Apollo-U.S. lunar exploration program of satellites with crews of three astronauts.
apparent thermal inertia (ATI)-An approximation of thermal inertia calculated as one minus albedo divided by the difference between daytime and nighttime radiant temperatures.
artefact-A feature on an image which is produced by the optics of the system or by digital image processing, and sometimes masquerades as a real feature.
ASA index-Index of the American Standards Association designating film speed, or sensitivity to light. Higher values indicate higher sensitivity. The ASA index has been replaced by the ISO index.
ATI-Apparent thermal inertia.
atmosphere-Layer of gases that surrounds some planets.
atmospheric correction-Image-processing procedure that compensates for effects of selectivity scattered light in multispectral images.
atmospheric shimmer-An effect produced by the movement of masses of air with different refractive indices, which is most easily seen in the twinkling of stars. Shimmer results in blurring on remotely sensed images, and is the ultimate control over the resolution of any system
atmospheric window-Wavelength interval within which the atmosphere readily transmits electromagnetic radiation.
attitude-Angular orientation of remote sensing system with respect to a geographic reference system.
AVHRR-Advanced Very High Resolution Radiometer, a multispectral imaging system carried by the TIROS-NOAA series of meteorological satellites.
AVIRIS-Airborne visible and infrared imaging spectrometer.
azimuth-Geographic orientation of a line given as an angle measured in degrees clockwise from north.
azimuth direction-In radar images, the direction in which the aircraft is heading. Also called flight direction.
azimuth resolution-In radar images, the spatial resolution in the azimuth direction
background-Area on an image or the terrain that surrounds an area of interest, or target.
backscatter-In radar, the portion of the microwave energy scattered by the terrain surface directly back toward the antenna.
backscatter coefficient-A quantitative measure of the intensity of energy returned to a radar antenna from the terrain.
band-A wavelength interval in the electromagnetic spectrum. For example, in Landsat images the bands designate specific wavelength intervals at which images are acquired.
base-height ratio-Air base divided by aircraft height.
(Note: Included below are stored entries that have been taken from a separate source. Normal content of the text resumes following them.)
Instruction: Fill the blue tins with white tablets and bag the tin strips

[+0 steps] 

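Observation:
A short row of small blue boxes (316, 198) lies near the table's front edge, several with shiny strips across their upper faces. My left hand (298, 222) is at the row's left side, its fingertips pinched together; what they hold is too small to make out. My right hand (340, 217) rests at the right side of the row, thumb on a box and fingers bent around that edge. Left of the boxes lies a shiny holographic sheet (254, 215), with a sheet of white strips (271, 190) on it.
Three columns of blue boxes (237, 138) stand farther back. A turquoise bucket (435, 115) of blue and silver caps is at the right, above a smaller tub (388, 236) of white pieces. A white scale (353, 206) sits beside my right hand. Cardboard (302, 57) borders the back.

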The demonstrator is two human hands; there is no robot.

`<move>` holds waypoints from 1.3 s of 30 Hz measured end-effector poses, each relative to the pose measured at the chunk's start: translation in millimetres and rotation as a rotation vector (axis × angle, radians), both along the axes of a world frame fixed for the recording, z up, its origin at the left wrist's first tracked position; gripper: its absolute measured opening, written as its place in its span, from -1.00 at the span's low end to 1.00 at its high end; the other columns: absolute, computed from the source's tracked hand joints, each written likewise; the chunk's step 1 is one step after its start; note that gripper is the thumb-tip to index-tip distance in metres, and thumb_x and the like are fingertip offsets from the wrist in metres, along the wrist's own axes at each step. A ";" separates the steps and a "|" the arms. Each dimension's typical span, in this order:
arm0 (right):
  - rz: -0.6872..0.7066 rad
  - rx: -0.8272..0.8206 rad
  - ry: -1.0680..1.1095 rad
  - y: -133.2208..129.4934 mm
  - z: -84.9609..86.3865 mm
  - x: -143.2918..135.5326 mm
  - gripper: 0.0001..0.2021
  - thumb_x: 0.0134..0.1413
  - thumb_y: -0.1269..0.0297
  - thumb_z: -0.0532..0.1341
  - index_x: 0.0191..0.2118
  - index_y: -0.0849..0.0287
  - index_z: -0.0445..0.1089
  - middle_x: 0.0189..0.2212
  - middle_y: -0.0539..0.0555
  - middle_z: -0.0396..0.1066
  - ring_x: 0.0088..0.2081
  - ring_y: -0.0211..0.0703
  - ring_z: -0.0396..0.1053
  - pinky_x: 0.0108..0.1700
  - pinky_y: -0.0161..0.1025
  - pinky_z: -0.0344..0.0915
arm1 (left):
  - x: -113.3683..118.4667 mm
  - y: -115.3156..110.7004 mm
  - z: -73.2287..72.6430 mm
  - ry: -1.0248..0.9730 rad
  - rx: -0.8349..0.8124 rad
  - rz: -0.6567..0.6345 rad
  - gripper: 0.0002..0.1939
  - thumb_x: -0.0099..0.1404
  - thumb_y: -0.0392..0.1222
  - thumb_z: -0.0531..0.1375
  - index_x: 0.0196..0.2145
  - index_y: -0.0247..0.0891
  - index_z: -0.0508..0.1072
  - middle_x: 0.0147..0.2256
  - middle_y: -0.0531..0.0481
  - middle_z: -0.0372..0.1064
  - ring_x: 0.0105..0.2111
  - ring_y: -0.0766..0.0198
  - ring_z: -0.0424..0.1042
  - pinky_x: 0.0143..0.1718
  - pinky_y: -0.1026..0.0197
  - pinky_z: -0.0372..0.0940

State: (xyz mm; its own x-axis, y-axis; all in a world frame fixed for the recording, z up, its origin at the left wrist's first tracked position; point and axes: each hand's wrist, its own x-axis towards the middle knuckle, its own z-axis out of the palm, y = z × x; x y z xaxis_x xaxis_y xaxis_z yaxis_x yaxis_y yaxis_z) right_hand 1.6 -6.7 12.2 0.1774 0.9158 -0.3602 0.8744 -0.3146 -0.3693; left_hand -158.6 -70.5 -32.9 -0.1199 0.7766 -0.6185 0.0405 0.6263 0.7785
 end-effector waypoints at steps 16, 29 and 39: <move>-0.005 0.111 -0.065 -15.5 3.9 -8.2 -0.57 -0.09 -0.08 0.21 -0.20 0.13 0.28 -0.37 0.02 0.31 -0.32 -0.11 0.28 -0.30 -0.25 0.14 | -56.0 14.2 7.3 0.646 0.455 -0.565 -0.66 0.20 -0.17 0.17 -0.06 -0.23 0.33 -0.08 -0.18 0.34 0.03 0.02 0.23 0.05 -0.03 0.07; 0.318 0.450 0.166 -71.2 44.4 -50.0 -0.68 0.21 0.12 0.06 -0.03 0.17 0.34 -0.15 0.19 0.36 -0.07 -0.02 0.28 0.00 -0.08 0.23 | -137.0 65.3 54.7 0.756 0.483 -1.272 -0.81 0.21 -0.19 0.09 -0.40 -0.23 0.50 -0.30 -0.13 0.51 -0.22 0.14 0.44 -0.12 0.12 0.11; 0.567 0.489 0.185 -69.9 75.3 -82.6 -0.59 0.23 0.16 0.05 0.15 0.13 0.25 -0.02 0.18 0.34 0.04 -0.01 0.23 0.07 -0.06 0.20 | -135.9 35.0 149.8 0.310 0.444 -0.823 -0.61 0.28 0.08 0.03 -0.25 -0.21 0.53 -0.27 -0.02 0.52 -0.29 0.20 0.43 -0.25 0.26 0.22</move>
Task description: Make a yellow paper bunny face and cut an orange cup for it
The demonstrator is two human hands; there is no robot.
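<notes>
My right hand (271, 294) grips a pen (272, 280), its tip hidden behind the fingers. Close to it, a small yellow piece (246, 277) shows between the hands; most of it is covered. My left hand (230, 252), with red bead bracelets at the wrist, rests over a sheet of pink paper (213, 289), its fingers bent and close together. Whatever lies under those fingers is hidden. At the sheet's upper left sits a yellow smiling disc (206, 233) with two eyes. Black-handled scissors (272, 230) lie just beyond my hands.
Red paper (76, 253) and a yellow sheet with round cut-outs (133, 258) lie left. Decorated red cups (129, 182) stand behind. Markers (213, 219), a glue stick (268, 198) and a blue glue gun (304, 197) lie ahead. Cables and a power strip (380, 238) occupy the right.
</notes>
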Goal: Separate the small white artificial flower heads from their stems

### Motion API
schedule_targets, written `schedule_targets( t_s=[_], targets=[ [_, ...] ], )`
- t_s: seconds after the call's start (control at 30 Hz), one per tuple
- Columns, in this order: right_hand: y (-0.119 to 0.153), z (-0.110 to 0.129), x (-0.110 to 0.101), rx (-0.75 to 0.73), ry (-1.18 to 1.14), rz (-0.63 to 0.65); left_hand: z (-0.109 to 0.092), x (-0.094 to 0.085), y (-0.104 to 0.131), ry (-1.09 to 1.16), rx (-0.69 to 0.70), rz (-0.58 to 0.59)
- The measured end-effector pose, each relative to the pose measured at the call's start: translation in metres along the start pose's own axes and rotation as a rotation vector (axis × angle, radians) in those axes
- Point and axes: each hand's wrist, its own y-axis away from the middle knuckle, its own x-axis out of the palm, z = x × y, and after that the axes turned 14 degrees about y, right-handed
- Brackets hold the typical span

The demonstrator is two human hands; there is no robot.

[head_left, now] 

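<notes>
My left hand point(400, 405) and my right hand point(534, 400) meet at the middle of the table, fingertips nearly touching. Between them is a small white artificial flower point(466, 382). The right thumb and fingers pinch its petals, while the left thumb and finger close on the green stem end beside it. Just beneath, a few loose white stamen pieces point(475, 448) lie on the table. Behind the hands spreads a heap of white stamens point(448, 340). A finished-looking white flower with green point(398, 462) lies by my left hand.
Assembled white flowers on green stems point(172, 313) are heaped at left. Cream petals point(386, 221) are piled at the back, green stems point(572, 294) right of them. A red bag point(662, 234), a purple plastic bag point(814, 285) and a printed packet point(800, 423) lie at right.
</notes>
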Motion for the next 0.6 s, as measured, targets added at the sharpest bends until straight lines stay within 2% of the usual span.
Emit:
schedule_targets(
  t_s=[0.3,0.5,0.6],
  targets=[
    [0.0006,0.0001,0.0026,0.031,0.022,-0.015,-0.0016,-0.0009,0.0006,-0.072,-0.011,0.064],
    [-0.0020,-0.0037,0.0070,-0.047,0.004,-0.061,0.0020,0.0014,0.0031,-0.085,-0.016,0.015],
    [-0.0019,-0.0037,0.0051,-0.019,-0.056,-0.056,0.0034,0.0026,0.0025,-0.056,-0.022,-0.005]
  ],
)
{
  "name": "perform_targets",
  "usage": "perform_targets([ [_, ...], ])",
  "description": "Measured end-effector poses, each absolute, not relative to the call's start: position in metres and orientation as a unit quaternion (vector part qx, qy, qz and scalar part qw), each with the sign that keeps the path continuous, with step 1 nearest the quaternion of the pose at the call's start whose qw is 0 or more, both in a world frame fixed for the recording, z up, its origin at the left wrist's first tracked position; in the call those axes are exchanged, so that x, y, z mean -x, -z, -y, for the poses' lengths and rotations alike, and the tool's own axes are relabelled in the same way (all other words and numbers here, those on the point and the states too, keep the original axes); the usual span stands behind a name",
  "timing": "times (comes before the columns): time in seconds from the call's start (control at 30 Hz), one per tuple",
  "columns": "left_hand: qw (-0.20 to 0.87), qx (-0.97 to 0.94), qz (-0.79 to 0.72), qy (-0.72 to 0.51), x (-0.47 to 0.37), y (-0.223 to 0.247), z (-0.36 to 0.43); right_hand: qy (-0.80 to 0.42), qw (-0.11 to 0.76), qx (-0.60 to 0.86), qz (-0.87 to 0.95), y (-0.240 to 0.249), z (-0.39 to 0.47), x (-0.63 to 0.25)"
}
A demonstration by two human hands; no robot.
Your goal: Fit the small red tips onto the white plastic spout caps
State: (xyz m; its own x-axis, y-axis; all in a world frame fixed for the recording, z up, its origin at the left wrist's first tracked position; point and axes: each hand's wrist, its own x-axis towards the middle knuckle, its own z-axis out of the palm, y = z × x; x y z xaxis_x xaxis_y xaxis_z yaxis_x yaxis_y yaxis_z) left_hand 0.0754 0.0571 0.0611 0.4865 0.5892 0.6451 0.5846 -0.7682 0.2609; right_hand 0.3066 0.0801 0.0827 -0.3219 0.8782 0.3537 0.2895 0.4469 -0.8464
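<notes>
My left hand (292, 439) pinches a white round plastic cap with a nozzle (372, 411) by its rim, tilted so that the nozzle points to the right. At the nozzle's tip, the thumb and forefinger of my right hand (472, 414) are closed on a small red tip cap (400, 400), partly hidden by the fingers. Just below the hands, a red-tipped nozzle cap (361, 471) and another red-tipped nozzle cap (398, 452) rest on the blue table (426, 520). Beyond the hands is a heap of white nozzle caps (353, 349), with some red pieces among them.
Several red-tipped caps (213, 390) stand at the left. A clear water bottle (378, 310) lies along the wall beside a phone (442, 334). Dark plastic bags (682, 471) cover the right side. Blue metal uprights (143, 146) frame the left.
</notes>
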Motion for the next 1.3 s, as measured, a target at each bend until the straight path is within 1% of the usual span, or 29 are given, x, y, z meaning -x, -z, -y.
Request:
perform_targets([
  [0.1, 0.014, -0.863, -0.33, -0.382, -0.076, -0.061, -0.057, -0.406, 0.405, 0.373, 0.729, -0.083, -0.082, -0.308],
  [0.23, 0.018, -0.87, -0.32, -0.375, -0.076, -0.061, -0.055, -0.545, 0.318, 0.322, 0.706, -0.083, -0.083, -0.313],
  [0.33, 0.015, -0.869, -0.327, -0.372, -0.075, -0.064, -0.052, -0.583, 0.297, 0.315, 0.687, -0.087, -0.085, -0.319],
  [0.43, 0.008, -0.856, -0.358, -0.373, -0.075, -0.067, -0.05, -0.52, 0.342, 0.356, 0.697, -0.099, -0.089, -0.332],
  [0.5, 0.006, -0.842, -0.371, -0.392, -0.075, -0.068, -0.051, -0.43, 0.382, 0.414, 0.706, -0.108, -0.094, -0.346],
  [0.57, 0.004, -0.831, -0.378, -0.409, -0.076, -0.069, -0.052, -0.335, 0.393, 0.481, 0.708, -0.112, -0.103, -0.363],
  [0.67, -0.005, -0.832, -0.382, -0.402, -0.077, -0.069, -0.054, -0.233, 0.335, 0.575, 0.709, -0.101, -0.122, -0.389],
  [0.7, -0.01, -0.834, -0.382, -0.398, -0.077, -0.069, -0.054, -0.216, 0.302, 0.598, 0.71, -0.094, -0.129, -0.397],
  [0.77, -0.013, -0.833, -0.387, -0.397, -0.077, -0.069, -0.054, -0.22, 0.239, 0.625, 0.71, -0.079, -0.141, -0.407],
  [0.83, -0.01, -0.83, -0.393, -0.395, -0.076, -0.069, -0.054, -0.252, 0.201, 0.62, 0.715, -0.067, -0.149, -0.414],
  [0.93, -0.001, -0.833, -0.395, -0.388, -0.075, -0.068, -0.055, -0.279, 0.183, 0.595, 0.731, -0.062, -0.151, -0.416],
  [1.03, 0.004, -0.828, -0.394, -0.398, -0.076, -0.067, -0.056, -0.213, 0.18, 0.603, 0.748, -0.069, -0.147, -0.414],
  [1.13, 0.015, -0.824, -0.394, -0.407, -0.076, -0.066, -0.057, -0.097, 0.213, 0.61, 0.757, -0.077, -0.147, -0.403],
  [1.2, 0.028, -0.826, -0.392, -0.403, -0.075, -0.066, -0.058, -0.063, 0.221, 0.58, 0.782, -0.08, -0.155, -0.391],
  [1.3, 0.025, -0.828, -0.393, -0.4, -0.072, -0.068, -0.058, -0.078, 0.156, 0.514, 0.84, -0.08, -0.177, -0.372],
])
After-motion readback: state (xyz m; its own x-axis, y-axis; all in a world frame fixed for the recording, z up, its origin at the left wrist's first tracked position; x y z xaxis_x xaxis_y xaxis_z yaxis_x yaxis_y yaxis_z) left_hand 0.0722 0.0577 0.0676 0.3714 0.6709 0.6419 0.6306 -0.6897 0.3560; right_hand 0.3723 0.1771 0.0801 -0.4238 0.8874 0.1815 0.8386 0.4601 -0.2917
This ratio determines vertical exaggeration on stereo models.
batch processing-Method of data processing in which data and programs are entered into a computer that carries out the entire processing operation with no further instructions.
bathymetry-Configuration of the seafloor.
beam-A focused pulse of energy.
bin-One of a series of equal intervals in a range of data, most commonly employed to describe the divisions in a histogram.
binary-Numerical system using the base 2.
bit-Contraction of binary digit, which in digital computing represents an exponent of the base 2.
blackbody-An ideal substance that absorbs all the radiant energy incident on it and emits radiant energy at the maximum possible rate per unit area at each wavelength for any given temperature. No actual substance is a true blackbody, although some substances, such as lampblack, approach its properties.
blind spot-The point of the optic nerve to the retina where no radiation is detected by the eye.
brightness-Magnitude of the response produced in the eye by light.
brute-force radar-See real-aperture radar.